#### [Problem requirements]
Set down every entry word for word. Omit the pictures.
* * *
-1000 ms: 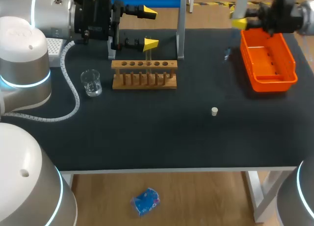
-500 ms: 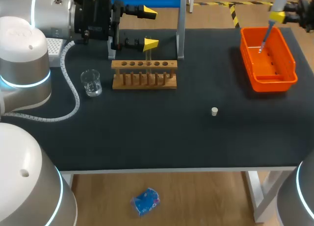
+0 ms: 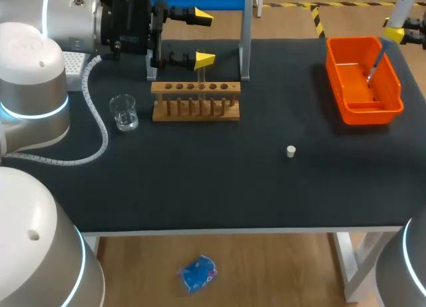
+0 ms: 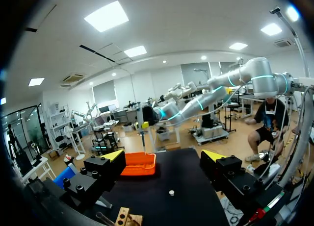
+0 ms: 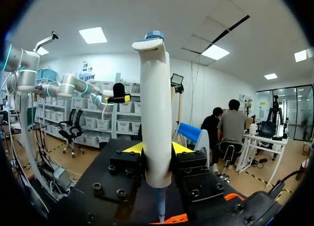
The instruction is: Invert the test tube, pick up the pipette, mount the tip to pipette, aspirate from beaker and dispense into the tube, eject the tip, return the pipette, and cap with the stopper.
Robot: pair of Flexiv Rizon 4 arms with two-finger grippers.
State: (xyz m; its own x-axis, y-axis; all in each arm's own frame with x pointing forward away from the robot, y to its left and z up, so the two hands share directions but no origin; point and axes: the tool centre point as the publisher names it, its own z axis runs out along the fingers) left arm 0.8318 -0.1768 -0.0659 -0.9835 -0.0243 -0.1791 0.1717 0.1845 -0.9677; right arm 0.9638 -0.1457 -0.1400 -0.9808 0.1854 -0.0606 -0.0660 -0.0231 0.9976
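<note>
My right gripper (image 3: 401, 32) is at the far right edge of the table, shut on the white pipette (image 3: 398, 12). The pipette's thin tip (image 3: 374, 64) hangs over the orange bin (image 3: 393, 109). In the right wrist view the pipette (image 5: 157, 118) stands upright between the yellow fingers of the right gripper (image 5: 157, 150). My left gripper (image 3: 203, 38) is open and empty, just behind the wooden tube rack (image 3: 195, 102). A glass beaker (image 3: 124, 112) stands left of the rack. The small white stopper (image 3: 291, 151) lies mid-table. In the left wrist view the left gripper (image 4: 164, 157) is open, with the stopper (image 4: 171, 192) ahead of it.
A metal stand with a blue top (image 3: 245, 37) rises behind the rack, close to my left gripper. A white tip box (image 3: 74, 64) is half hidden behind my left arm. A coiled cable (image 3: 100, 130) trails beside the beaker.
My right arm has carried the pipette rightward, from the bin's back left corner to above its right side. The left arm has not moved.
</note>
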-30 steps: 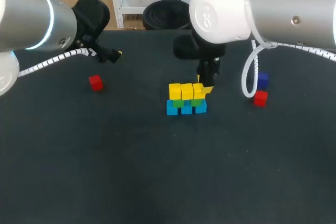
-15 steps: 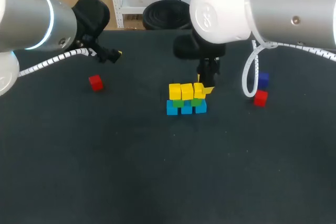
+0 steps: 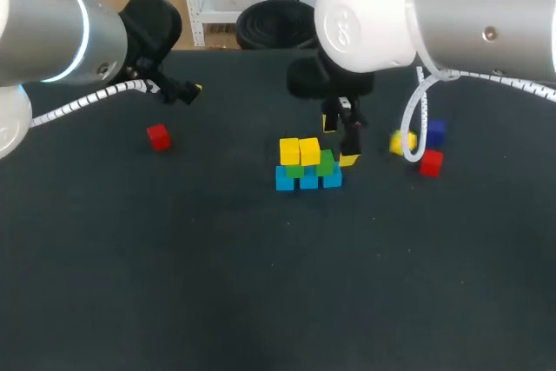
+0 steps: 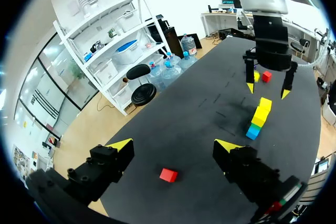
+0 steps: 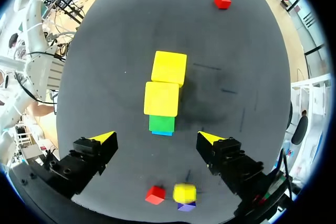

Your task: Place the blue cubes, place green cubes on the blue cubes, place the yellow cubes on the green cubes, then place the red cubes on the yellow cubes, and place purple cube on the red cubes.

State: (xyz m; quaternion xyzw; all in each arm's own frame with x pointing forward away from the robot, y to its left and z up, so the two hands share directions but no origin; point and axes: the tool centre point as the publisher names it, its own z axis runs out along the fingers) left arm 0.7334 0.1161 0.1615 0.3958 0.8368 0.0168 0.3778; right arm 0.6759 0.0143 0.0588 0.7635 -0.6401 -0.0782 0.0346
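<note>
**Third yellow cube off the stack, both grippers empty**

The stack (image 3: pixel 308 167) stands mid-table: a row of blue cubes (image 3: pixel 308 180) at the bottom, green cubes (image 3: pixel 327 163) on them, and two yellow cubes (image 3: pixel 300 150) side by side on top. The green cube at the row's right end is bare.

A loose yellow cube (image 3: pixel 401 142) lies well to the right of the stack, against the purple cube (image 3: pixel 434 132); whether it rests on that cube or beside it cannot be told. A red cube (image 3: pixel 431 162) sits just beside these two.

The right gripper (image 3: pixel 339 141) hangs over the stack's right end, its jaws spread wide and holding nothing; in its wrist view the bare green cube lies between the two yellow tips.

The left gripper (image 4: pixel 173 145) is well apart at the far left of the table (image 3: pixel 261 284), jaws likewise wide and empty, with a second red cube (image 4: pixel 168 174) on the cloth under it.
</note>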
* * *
#### [Written solution]
-1000 ms: 
-500 ms: 
+0 ms: 
+0 ms: 
+0 ms: 
The instruction is: Invert the test tube, pick up the pipette, mount the tip to pipette, aspirate from beaker and dispense into the tube, eject the tip, return the pipette, and cap with the stopper.
Robot: pair of Flexiv Rizon 4 arms with two-finger grippers.
State: (xyz m; its own x-axis, y-axis; all in each arm's own frame with x pointing forward away from the robot, y to its left and z up, so the two hands share directions but no origin; point and axes: the tool centre point as the publisher names it, its own z axis runs out along the fingers) left arm 0.8318 -0.1768 -0.0659 -0.9835 -0.0243 -0.1791 0.1717 0.1845 -0.9677; right arm 0.9638 -0.1457 -0.1400 -0.9808 0.1854 -0.0606 -0.0660 -0.0231 0.9976
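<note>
My right gripper (image 3: 401, 32) is at the far right edge of the table, shut on the white pipette (image 3: 398, 12). The pipette's thin tip (image 3: 374, 64) hangs over the orange bin (image 3: 393, 109). In the right wrist view the pipette (image 5: 157, 118) stands upright between the yellow fingers of the right gripper (image 5: 157, 150). My left gripper (image 3: 203, 38) is open and empty, just behind the wooden tube rack (image 3: 195, 102). A glass beaker (image 3: 124, 112) stands left of the rack. The small white stopper (image 3: 291, 151) lies mid-table. In the left wrist view the left gripper (image 4: 164, 157) is open, with the stopper (image 4: 171, 192) ahead of it.
A metal stand with a blue top (image 3: 245, 37) rises behind the rack, close to my left gripper. A white tip box (image 3: 74, 64) is half hidden behind my left arm. A coiled cable (image 3: 100, 130) trails beside the beaker.
My right arm has carried the pipette rightward, from the bin's back left corner to above its right side. The left arm has not moved.
</note>
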-30 steps: 
-15 steps: 
+0 steps: 
+0 steps: 
+0 steps: 

Your task: Place the blue cubes, place green cubes on the blue cubes, place the yellow cubes on the green cubes, then place the red cubes on the yellow cubes, and place purple cube on the red cubes.

State: (xyz m; quaternion xyzw; all in each arm's own frame with x pointing forward away from the robot, y to its left and z up, so the two hands share directions but no origin; point and axes: the tool centre point as the publisher names it, its own z axis runs out along the fingers) left arm 0.7334 0.1161 0.1615 0.3958 0.8368 0.0168 0.3778; right arm 0.6759 0.0143 0.0588 0.7635 -0.6401 -0.0782 0.0346
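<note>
**Third yellow cube off the stack, both grippers empty**

The stack (image 3: pixel 308 167) stands mid-table: a row of blue cubes (image 3: pixel 308 180) at the bottom, green cubes (image 3: pixel 327 163) on them, and two yellow cubes (image 3: pixel 300 150) side by side on top. The green cube at the row's right end is bare.

A loose yellow cube (image 3: pixel 401 142) lies well to the right of the stack, against the purple cube (image 3: pixel 434 132); whether it rests on that cube or beside it cannot be told. A red cube (image 3: pixel 431 162) sits just beside these two.

The right gripper (image 3: pixel 339 141) hangs over the stack's right end, its jaws spread wide and holding nothing; in its wrist view the bare green cube lies between the two yellow tips.

The left gripper (image 4: pixel 173 145) is well apart at the far left of the table (image 3: pixel 261 284), jaws likewise wide and empty, with a second red cube (image 4: pixel 168 174) on the cloth under it.
</note>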

The required output has been given in full.